By December 2024, the management company had purchased 1,037 hectares, which is 40% of the dedicated area.

=== Architecture ===
In June 2019, the British Embassy, in conjunction with the Solidarity Transport Hub Company, held architectural workshops, inviting well-known architectural firms to share their preliminary concepts for what the project might look like. The studies are meant to serve as inspiration in preparing the master plan, and the investor is not obliged to use any of the designs. Terminal concepts were prepared by six top-name design studios: Foster + Partners, Grimshaw Architects, Chapman Taylor, Zaha Hadid Architects, Benoy, and Pascall+Watson:

- Foster + Partners proposed the construction of two terminals: a main one, shaped like a "key" and with a layout very similar to Hong Kong-Chek Lap Kok Airport (another airport project designed by Foster + Partners), plus a supplementary one with the shape of a letter "X", which would be created in the second stage. Thus, the company proposed a modular construction of the airport, which can be expanded over time and adapted to the needs of growing air traffic. Both parts are to be integrated with each other (e.g., through a shuttle line between terminals), with the second one being created when market demand justifies airport expansion.

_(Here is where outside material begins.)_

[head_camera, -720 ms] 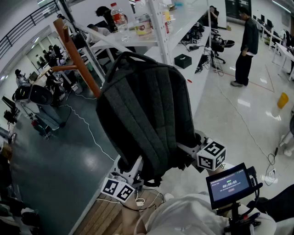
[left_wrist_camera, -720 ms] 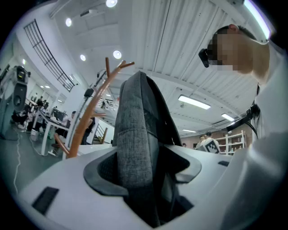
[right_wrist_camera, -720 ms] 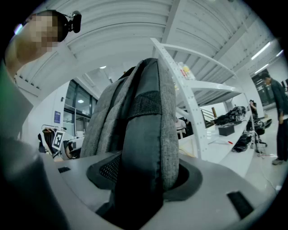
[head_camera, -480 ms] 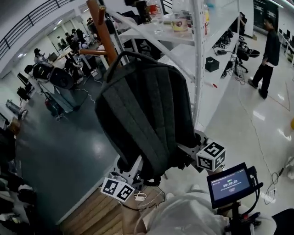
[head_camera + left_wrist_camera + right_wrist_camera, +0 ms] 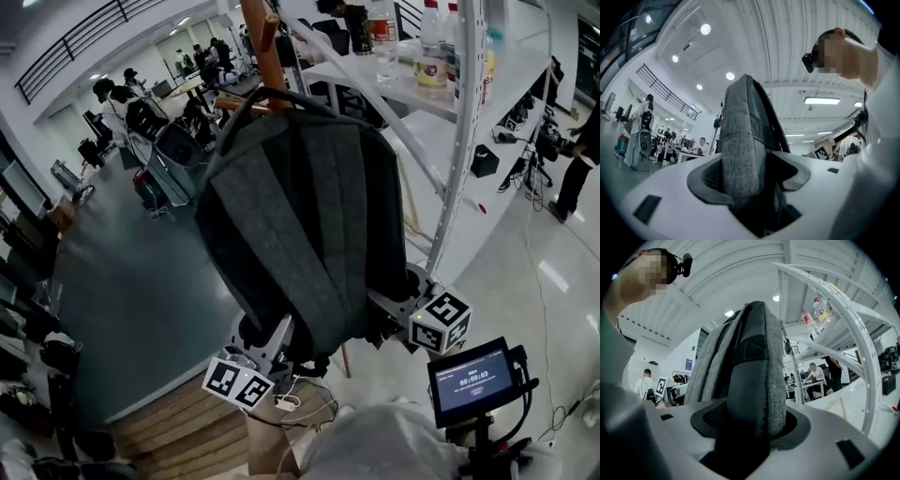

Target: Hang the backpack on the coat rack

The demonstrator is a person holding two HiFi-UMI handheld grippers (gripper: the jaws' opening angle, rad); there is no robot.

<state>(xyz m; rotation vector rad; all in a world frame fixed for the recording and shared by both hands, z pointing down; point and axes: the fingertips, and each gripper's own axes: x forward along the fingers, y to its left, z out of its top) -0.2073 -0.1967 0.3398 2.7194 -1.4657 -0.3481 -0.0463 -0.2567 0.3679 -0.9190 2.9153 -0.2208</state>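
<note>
1. The left gripper (image 5: 750,180) has its jaws clamped on one lower side of the dark grey fabric backpack (image 5: 300,216).
2. The right gripper (image 5: 750,420) has its jaws clamped on the other side.
3. The backpack is up in the air, with its top handle close to the brown wooden coat rack (image 5: 265,42).
4. A white metal shelf (image 5: 459,150) stands behind.

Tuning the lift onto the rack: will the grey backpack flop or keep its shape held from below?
Likely keeps shape: the backpack stands upright with left claw and right claw clamping only its bottom corners. Probably lightish: panels look flat, unbulged. Its top handle arches open, so seems fairly stiff.
</note>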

- Grimshaw Architects came up with the concept of a "democratic hub", trying to invoke the Polish tradition, in particular to political changes after 1989 and to the history of the Solidarity movement. They envisioned the terminal as unscaled, rational in size, and devoid of the sort of megalomania that characterizes some recently built transport hubs. The idea is to reduce the transfer time and distance for passengers.

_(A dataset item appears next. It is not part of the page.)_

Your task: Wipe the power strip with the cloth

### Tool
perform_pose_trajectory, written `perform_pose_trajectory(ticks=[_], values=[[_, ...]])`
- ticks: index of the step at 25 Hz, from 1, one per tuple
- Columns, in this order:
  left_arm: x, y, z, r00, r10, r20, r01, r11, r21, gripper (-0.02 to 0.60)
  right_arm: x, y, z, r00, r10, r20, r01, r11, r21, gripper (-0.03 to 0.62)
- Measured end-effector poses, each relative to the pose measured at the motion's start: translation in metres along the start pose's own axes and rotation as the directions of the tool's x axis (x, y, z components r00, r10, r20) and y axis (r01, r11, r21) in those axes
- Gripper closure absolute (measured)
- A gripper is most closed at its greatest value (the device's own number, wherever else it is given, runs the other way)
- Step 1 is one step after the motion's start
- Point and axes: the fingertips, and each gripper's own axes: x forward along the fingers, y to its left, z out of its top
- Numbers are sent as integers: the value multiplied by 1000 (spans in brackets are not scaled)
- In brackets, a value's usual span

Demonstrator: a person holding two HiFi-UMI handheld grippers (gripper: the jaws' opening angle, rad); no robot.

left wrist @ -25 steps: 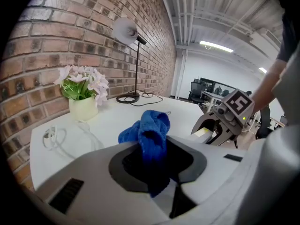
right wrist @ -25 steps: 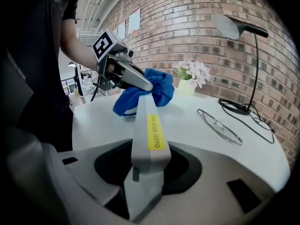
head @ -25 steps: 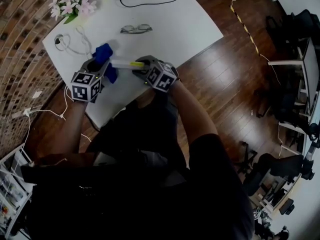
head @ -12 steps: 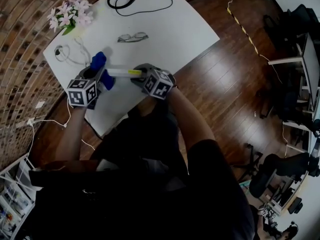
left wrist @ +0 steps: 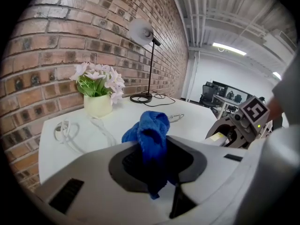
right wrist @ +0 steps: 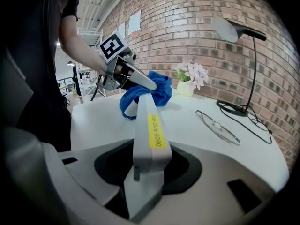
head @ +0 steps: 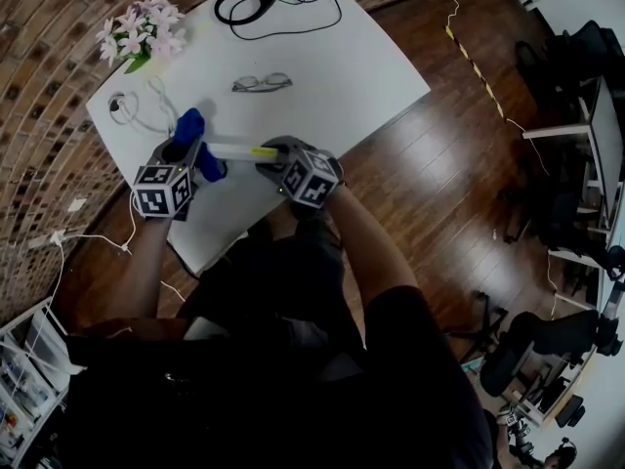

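Power strip (right wrist: 151, 125): white, yellow label, one end clamped in right gripper (head: 271, 151), far end meeting cloth (left wrist: 147, 130); cloth: blue, bunched, clamped in left gripper (head: 186, 154); both grippers tilted downward, facing inward above desk (head: 322, 66).

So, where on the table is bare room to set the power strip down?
Widest bare patch: right of the glasses, toward the table corner. Also between glasses and power strip. Crowded near the flowers, white cable and lamp base.
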Motion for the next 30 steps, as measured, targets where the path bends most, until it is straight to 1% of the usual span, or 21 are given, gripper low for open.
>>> perform_pose_trajectory(ticks=[3, 6, 9, 10, 12, 14, 15, 18, 21, 24, 27, 30], values=[[-1, 0, -1, 1000, 11, 12, -11, 1000, -3, 474, 1, 0, 0, 1000, 3, -1, -3, 1000, -6, 425], [0, -7, 0, 1000, 1, 17, -2, 1000, 22, 474, 1, -2, 1, 1000, -5, 5, 5, 1000, -6, 424], [-1, -14, -3, 1000, 10, 10, -11, 999, 48, 474, 0, 0, 0, 1000, -9, 13, 9, 1000, -7, 424], [-1, -17, -4, 1000, 11, 3, -11, 998, 65, 474, 0, 1, 0, 1000, -10, 14, 10, 1000, -10, 424], [0, -26, -4, 1000, 3, -21, 0, 992, 124, 474, 0, 0, 0, 1000, -13, 14, 14, 1000, -15, 424], [4, -43, -5, 999, -20, -49, 29, 983, 181, 474, -1, 1, 0, 1000, -16, 16, 16, 1000, -20, 424], [7, -52, -5, 998, -32, -57, 43, 981, 191, 474, -1, 1, 1, 1000, -17, 18, 17, 1000, -22, 424], [13, -72, -4, 996, -48, -72, 61, 980, 192, 474, 0, 1, 1, 1000, -19, 21, 19, 999, -28, 424], [18, -84, -2, 994, -25, -108, 49, 972, 228, 474, 0, 1, 2, 999, -20, 26, 21, 999, -32, 424], [21, -94, -4, 992, -22, -122, 51, 970, 238, 474, -1, 2, 1, 999, -23, 31, 25, 999, -38, 425], [23, -103, -7, 989, -41, -140, 74, 969, 237, 474, -2, 2, 1, 999, -22, 37, 24, 999, -44, 425], [26, -121, -1, 985, -79, -152, 114, 964, 239, 474, -1, 2, 1, 999, -20, 40, 22, 999, -50, 425]])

- Chapman Taylor's concept involves hiding the base part of the terminal under a massive transparent dome to be located between the two runways. As its creators explain, the round dome is a symbol of infinite unity, and thus a reference to the history of Poland.

- Zaha Hadid Architects prepared three equivalent visions of CPK, which are based on a different approach to connecting the airport with rail. All three projects share good lighting of the airport space, made possible through the use of large-surface transparent elements, as well as the incorporation of vegetation into the terminal interior, combined with a system for maintaining it in Polish climatic conditions. The first solution situates a railway junction directly below the airport, which would allow travelers to, for example, observe oncoming trains from higher levels. The second concept envisions that just the passenger part of the station will be located directly above the platforms, connecting to other elements of the airport included in the master plan. The designers also proposed a third, more futuristic solution, in which trains approach directly to separate parts of the terminals, on platforms situated at different heights.

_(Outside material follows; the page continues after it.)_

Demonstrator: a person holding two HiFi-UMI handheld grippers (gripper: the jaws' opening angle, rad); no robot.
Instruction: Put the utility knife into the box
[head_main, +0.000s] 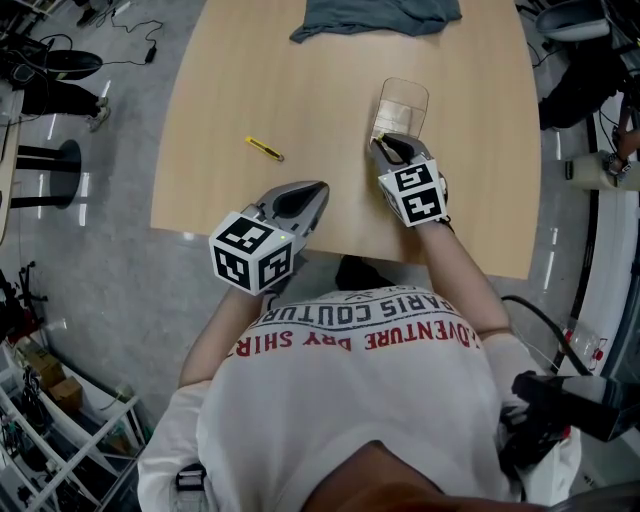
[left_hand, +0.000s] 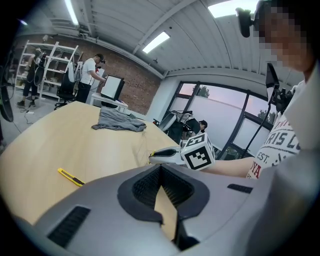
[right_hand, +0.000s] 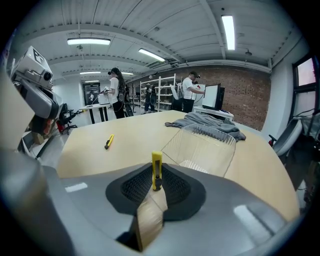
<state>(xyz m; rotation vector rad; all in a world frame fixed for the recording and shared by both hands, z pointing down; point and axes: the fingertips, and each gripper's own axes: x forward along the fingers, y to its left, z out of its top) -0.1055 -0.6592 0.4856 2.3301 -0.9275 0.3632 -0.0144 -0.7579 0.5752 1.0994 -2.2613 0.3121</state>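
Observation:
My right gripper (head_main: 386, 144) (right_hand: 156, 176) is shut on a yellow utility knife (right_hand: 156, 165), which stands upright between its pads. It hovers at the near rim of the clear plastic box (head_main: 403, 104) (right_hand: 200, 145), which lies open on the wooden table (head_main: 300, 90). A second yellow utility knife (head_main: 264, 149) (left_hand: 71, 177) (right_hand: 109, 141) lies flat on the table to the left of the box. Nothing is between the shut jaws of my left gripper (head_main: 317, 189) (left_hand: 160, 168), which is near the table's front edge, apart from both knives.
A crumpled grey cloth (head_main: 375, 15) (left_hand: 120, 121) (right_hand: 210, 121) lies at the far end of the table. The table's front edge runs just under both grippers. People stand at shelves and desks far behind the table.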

- Benoy's proposal emphasises ecology and sustainable development. They propose to build a solid Airport City around the proposed airport. Creating such an area around the port will be made possible by hiding underground parts of roads and railways in the immediate vicinity of the airport. At the heart of the system will be a glass roof covered with a transfer hub, which will integrate various means of transport and towards which Transportation routes will lead.

- Pascall+Watson is the most general of the concepts presented. Project Director Nitesh Naidoo from Pascall+Watson presented solutions used at airports in Europe and Asia (e.g., in London, Munich, Hong Kong, and Abu Dhabi), suggesting which of them should be adapted to the needs of the proposed airport. For the purposes of the presentation, he combined the idea of a "megahub" (referring to the new airport in Istanbul) and a "multi-hub" (pointing to Singapore Changi Airport in Singapore).
In October 2024, the design of the estimated PLN 131 billion (£25 billion) airport and transport interchange was finalized by an architectural consortium led by Foster and Partners and Buro Happold. Construction work is set to begin in 2026.